With all the advancements in car safety these day, it’s easy to forget that in the 1970s twelve drivers were killed behind the wheel of a Formula One car. Those who pushed the envelope and became household names were just about the only celebrities who had the very real possibility of dying on live television and in the late seventies. And in that era, there were no two drivers more famous than James Hunt and Niki Lauda.
Ron Howard’s latest film Rush chronicles the famed rivalry between these two megastars. Written by Peter Morgan (The Damned United, Frost/Nixon), the narrative flips between the handsome British playboy Hunt (Chris Hemsworth) and the calculating Swiss champion Niki Lauda (Goodbye Lenin’s Daniel Brühl).
Hunt is portrayed as a devil-may-care driver who silences his fears with champagne and a never-ending trail of beautiful women.

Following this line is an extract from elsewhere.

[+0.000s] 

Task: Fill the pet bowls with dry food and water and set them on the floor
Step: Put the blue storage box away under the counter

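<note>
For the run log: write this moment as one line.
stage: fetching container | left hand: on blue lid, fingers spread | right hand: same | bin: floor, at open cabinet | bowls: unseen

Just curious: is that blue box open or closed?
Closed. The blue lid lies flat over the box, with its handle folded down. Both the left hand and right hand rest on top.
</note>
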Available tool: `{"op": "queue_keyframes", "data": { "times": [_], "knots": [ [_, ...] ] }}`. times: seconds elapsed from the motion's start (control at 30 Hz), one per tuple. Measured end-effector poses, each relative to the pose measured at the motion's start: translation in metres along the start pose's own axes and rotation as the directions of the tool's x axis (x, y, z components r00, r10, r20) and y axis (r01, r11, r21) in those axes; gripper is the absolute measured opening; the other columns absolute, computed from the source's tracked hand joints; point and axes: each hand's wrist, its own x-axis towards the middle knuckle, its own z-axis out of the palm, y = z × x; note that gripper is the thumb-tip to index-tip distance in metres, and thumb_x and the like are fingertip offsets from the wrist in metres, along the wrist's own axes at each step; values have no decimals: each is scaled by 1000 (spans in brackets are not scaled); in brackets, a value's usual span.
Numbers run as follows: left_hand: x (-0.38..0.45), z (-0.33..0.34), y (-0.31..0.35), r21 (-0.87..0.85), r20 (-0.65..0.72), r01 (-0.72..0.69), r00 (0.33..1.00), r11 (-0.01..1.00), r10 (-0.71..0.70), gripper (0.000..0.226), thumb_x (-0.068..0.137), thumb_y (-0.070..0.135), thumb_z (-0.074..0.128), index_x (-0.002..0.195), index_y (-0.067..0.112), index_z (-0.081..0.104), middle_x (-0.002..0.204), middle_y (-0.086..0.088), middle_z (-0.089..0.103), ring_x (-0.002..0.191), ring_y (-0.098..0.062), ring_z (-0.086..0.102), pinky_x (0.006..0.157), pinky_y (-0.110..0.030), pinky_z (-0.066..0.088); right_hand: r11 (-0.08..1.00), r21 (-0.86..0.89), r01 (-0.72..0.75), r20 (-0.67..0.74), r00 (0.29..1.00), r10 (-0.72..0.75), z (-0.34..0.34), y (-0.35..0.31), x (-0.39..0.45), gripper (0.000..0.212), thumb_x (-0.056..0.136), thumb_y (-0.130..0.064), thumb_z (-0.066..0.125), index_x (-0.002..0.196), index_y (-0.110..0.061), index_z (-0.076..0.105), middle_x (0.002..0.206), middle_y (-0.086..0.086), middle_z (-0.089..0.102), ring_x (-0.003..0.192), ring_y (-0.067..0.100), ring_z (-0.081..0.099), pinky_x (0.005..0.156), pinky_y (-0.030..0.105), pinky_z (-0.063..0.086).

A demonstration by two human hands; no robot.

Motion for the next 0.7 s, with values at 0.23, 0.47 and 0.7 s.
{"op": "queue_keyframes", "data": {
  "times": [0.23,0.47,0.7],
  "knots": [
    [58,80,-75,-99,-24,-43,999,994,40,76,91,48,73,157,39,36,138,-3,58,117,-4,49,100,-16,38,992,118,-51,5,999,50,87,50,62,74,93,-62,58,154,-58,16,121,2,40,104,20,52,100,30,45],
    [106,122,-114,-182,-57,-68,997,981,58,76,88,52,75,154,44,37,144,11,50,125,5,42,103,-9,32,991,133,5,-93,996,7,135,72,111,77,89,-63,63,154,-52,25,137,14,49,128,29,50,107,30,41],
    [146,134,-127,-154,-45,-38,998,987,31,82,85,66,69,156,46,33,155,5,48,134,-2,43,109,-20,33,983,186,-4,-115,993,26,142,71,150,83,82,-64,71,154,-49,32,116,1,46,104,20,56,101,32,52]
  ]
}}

By pushing himself over the edge of reason, he believed it made him a better driver. On the polar opposite side of the spectrum, you have Lauda’s philosophy where he was willing to accept a level of certain risk but not one iota more. His methodical nature allowed him to get the most out of his technical set-up while Hunt’s recklessness brought him victory on more than a few occasions.
Morgan’s script feels a little too clean at times. It revels in creating a certain symmetry between the two drivers: in their approach to relationships, their fears and mutual jealousy. It feels as if he’s trying to make his audience empathise with both characters equally, even though Hunt is basically a complete tool and Lauda is the only one who has to face an incredible setback.

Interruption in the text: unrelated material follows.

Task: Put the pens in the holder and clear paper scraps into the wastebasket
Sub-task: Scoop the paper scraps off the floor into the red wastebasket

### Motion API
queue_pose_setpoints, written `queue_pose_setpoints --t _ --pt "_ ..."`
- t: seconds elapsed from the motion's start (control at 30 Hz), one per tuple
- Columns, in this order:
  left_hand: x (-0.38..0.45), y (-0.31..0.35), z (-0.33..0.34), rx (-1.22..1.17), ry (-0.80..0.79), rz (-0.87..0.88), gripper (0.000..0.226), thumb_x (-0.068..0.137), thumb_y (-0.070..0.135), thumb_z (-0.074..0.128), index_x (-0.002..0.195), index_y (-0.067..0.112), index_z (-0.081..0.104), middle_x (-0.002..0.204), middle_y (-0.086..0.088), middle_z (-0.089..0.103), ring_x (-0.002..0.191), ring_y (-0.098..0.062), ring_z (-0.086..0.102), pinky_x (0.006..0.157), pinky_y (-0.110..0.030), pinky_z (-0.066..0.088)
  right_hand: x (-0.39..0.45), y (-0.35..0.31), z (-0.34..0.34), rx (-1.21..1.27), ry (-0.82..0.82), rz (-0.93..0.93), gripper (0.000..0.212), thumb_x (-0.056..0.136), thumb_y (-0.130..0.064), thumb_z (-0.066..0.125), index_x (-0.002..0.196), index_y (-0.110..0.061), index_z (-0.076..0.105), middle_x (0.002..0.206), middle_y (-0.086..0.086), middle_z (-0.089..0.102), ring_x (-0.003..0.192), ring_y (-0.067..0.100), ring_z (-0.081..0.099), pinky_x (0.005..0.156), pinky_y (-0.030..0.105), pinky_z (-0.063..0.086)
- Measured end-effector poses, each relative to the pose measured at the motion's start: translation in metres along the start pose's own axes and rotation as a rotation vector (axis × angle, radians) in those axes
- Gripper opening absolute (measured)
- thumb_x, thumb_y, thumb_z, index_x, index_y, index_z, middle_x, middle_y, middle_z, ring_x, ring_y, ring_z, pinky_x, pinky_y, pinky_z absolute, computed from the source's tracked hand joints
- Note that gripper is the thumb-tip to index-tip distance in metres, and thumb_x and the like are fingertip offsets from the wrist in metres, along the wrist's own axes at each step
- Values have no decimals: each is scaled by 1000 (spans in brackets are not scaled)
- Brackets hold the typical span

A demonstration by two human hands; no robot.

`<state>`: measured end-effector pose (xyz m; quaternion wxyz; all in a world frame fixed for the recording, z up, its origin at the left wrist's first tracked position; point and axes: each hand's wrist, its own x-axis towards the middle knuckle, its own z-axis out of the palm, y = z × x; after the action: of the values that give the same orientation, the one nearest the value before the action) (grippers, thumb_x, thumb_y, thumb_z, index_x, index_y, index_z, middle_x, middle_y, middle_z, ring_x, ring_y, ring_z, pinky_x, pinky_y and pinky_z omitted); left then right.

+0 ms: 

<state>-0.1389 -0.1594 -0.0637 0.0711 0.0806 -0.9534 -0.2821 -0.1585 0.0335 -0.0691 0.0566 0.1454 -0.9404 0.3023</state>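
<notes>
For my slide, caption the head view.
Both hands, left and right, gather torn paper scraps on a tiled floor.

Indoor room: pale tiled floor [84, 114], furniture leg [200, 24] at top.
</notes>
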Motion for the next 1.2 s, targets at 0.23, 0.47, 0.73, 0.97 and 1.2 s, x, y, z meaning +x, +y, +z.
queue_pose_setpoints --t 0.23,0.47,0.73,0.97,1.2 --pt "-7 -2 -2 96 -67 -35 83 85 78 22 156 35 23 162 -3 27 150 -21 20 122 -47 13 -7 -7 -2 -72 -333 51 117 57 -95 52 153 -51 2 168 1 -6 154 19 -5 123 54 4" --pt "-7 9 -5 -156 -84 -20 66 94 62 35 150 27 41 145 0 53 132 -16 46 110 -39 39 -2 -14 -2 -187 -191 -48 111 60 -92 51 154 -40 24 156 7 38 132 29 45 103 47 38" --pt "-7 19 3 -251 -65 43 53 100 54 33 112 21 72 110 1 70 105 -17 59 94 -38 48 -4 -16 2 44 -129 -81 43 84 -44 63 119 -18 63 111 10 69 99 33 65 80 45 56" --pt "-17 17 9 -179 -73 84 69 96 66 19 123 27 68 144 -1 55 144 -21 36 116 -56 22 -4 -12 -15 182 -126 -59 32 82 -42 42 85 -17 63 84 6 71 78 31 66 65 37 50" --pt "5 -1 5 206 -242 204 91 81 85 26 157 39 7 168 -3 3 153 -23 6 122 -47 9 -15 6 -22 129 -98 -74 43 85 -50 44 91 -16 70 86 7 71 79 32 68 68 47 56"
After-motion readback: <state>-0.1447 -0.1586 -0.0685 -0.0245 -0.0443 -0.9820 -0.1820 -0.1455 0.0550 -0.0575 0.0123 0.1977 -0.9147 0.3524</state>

This effort to create a classic battle of the wills doesn’t quite congeal despite the strong lead performances (Bruhl in particular, is amazing in his transformation) so we doubt Rush will see its awards ambitions rewarded. But that doesn’t mean that the film isn’t good – the racing scenes are some of the best we’ve ever seen on film. With cinematography from Oscar-winner Anthony Dod Mantle (Slumdog Millionaire) Ron Howard puts us inches from the track, on board the cars and inside the drivers’ helmets in some genuinely white-knuckle sequences. Petrolheads will get kick out of seeing 70s F1 stars and cars tear it up onscreen.
As a serious film about two historical men dealing with death and glory, Rush is somewhat slight. But as a thrilling and nostalgic sports movie with compelling central characters, it’s one hell of a ride.